For more than twenty-five years, slide guitarist Austin Walkin’ Cane Charanghat, has been singing the blues, performing more than three hundred shows a year, recording numerous albums and telling the stories of blues legends to a younger generation. It has become a mission in his life to sonically paint different shades of the blues.
“I don’t need to re-invent the wheel. I just want to keep it rolling,” he says.
Walkin’ Cane has traveled all over the world to Australia, Nepal, France, Germany, England, Wales and the U.S. from New Orleans, Louisiana to Juneau, Alaska. Over the years he has acquired numerous blues and instrumentalist awards.
His latest album, “One Heart Walkin’” was released earlier this year. It was recorded in two days during the summer of 2013 at the historic G.A.R. Hall in Peninsula, Ohio—a former schoolhouse and Civil War Veteran’s hangout.
The Cleveland Plain Dealer describes One Heart Walkin’ as “a Whitman’s Sampler of blues styles and influences. But each one has the original stamp of Charanghat’s unmistakable guitar playing and powerful swamp-stomp vocals.”
Listening to One Heart Walkin’ is like being a passenger on the old Illinois Central Railroad as Walkin’ Cane takes the listener from the south side of Chicago, through the deep south of the Mississippi Delta, with stops in Memphis, Clarksdale and Bentonia, then to the end of the line of New Orleans, Louisiana.
Black Mountain Bluegrass Boys
August 30 • 7:30 p.m.
A perennial Opera House favorite, The Black Mountain Bluegrass Boys are among West Virginia’s longest-running bluegrass bands.

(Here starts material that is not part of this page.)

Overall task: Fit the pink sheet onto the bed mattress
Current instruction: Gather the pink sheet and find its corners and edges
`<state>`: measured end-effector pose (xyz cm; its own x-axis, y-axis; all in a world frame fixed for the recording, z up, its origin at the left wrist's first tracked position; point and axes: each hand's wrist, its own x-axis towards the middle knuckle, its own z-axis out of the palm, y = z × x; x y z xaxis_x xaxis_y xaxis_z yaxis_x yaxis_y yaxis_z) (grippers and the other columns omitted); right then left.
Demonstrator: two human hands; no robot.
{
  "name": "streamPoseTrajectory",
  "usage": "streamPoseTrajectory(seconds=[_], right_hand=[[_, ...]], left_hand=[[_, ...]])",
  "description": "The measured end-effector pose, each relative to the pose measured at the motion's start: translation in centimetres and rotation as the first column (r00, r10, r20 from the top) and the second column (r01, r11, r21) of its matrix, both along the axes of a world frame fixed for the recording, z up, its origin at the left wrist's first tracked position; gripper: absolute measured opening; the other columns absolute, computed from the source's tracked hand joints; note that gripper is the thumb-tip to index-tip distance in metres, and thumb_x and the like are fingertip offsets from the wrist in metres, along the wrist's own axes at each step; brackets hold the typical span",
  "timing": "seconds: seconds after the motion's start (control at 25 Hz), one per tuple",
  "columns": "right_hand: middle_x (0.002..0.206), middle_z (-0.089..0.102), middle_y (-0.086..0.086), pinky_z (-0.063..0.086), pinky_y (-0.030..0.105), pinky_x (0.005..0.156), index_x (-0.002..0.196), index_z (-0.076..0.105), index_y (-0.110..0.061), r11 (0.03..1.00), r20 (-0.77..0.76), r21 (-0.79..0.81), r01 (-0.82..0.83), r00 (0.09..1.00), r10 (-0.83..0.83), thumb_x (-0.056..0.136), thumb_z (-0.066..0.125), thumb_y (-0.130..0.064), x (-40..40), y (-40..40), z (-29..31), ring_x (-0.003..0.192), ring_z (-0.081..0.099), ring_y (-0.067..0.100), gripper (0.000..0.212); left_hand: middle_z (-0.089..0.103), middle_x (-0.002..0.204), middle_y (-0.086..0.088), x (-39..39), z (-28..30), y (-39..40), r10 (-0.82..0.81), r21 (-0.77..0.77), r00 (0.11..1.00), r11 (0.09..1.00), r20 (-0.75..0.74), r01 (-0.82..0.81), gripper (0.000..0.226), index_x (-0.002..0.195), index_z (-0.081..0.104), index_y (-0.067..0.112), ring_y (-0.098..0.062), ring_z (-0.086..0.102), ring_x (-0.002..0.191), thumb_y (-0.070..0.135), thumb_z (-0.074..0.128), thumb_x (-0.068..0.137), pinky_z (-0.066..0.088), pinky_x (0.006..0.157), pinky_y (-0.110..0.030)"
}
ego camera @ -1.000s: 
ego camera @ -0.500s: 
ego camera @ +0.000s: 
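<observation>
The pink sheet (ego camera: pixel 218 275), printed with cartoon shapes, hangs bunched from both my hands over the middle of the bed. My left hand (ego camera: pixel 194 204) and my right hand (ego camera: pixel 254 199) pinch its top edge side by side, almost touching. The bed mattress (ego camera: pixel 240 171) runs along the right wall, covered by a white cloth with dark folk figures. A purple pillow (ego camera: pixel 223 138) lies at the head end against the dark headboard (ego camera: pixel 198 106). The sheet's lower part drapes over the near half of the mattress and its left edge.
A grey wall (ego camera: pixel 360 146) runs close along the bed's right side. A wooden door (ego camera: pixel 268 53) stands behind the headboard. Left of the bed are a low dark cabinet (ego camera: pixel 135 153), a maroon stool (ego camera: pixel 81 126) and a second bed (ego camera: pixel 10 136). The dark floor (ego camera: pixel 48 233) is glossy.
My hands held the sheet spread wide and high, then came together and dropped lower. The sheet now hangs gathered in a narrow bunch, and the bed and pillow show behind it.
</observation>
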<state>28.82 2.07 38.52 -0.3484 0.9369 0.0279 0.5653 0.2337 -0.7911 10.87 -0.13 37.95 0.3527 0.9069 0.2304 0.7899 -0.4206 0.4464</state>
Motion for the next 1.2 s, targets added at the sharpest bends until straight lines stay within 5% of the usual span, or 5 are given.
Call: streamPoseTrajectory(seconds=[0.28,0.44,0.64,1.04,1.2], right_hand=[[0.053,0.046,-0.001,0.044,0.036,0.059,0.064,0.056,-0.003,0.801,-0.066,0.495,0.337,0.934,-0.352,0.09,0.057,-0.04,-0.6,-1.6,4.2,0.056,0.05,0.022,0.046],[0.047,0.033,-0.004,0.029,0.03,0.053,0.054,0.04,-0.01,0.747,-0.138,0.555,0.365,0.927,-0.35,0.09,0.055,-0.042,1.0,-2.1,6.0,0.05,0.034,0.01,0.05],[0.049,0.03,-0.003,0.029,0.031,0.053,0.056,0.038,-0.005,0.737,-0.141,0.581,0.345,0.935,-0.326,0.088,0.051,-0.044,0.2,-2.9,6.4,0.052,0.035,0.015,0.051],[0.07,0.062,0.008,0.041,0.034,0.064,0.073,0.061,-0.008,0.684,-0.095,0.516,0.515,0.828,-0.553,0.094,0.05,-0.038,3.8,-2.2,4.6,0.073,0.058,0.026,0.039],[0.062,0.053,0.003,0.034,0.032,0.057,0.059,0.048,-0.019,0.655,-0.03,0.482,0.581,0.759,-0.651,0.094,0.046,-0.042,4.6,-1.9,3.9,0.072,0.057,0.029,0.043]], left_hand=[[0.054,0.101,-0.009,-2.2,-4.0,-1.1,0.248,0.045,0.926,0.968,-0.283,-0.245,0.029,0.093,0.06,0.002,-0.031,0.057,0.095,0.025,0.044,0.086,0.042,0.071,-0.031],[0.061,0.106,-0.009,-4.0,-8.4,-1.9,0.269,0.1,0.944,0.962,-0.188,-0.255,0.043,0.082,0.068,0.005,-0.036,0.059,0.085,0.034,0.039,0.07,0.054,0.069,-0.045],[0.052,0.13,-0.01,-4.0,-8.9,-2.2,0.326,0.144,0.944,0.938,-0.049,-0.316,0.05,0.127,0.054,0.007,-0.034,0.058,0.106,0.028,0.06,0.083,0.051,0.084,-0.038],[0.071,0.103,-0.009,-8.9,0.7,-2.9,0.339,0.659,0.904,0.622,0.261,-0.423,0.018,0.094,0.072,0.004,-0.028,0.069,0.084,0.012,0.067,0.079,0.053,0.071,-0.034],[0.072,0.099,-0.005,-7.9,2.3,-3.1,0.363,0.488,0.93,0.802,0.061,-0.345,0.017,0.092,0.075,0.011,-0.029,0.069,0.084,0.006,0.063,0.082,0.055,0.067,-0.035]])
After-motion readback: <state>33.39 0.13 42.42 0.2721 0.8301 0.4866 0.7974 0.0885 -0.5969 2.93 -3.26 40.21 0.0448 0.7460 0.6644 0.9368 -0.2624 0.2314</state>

The group first organized in 1968 around the foursome of Richard Hefner (banjo/tenor vocal), his brother Bill Hefner (guitar/mandolin/baritone vocal), their late uncle Glenn “Dude” Irvine (mandolin) and the late Harley Carpenter (guitar/lead vocal). They took their name from Black Mountain in their native Pocahontas County. For five years the group worked a weekly radio show on WVAR, in Richwood. They also made regular appearances at local events and regional bluegrass festivals. In the mid-1970s they recorded a pair of albums: “Million Lonely Days” and “Talk of the County.” More recent albums include “Black Mountain Bluegrass Boys 1968-1973,” “Live at Midnight,” “Live at The Opera House,” and “Live at Greenbrier Valley Theatre.”
As with many bluegrass bands, the Black Mountain Bluegrass Boys have had changes in personnel over the years. Richard Hefner remains as the lone original member. Hefner’s traditional bluegrass banjo playing and tenor vocals have contributed both continuity and much of the “high lonesome” sound for which the band has become so well-known. He has displayed his banjo skills many times as a victor in contests and at the Vandalia Festival. Chris Nickell from Monroe County, contributes driving lead and rhythm guitar work as well as lead vocals. Rick Carpenter—son of founding member Harley Carpenter—picks a fine mandolin and sings lead and baritone vocals. Bass player Mike Smith, of Culloden, has worked with such notables as Larry Sparks, Dave Evans, and the Goins Brothers.
The Pocahontas County Opera House is located at 818 Third Avenue in Marlinton. Performances at the Opera House are informal, family-friendly and open to all. The entrance and main seating are accessible to persons with disabilities. Persons with disabilities are encouraged to attend; special accommodations can be arranged upon request by calling 304-799-6645.